WASHINGTON — The head of the U.S. National Nuclear Security Administration (NNSA) moved to protect weapons life-extension programs and plutonium infrastructure from the budget ax wielded here Tuesday by the House’s top nuclear-security appropriator.
Rep. Marcy Kaptur (D-Ohio), chair of the House Appropriations energy and water development subcommittee, told NNSA Administrator Lisa Gordon-Hagerty that the agency requested too much money in fiscal 2020 for its nuclear weapons operations. The request came at the expense of nonproliferation programs aimed at preventing the spread of fissile materials other nations or terrorists could use to build nuclear or radiological weapons.
“Sustaining a credible nuclear deterrent is a national priority but it must be done in a balanced, cost-effective manner,” said Kaptur, who then put Gordon-Hagerty on the spot to identify the NNSA’s “essential priorities.”

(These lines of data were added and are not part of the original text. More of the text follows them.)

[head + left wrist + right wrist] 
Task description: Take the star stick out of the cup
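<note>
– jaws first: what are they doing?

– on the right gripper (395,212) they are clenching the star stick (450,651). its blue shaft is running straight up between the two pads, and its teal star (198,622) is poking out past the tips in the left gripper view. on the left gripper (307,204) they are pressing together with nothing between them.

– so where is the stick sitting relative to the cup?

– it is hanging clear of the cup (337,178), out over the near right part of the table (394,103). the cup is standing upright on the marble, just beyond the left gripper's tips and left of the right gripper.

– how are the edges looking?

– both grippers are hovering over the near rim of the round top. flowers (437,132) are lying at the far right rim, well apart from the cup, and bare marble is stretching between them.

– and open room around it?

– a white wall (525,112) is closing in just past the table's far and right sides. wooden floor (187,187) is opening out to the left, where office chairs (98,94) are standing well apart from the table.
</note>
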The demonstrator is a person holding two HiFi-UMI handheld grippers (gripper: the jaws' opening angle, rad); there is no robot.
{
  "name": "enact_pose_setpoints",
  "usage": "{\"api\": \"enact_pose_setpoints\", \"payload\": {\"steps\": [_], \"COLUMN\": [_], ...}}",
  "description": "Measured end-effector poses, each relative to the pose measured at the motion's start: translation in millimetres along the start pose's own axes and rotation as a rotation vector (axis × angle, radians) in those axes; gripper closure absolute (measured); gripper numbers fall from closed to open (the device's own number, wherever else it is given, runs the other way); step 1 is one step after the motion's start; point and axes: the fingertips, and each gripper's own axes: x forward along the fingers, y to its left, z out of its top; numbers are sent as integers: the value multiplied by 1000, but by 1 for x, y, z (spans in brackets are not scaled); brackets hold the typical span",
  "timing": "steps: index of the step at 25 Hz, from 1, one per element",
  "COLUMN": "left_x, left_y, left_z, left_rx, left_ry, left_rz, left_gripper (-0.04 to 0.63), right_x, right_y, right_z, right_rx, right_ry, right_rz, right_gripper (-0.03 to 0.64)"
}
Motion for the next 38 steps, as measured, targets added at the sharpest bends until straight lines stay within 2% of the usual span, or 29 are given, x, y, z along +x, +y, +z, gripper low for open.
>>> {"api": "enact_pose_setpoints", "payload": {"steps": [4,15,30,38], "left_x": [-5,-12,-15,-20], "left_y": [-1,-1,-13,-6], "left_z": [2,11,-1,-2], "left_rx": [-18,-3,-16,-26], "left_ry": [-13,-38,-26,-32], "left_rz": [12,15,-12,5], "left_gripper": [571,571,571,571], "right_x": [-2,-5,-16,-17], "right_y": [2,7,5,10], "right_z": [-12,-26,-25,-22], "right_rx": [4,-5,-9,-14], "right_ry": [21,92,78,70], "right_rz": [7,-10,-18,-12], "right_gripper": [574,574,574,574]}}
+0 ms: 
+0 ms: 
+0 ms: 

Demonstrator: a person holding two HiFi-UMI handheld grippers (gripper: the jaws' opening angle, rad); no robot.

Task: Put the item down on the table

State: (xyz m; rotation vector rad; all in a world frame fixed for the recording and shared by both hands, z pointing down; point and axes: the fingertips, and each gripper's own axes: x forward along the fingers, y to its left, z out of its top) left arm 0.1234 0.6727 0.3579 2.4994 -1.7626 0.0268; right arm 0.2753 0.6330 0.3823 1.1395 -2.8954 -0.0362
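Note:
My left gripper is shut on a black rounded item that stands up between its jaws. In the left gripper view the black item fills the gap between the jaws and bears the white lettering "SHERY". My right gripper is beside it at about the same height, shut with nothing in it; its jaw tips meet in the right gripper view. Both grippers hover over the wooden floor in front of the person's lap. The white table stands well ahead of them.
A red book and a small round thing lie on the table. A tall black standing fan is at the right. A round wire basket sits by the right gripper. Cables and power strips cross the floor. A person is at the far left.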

Gordon-Hagerty said all NNSA programs were “equally important.” However, she called out programs to extend the life of four existing nuclear weapons — and heavily modify another weapon — plus two major construction projects needed to produce more fissile warhead cores called plutonium pits.
Pits remain the top priority, Gordon-Hagerty said. For 2020, the NNSA seeks a combined $600 million or so for upgrades to the Plutonium Facility for the Los Alamos National Laboratory in New Mexico, plus pre-construction study work on converting the Mixed Oxide Fuel Fabrication Facility (MFFF) at the Savannah River Site in Aiken, S.C., into a pit plant. Together, these upgrades would allow the NNSA to produce 80 pits a year by 2030: 30 at Los Alamos and 50 at Savannah River.
The House Appropriations energy and water subcommittee will make its choices about what to cut in the first draft of the lower chamber’s 2020 energy and water appropriations bill. The public will get its first look at that legislation after an open markup that the subcommittee had not scheduled at deadline Tuesday for Weapons Complex Morning Briefing.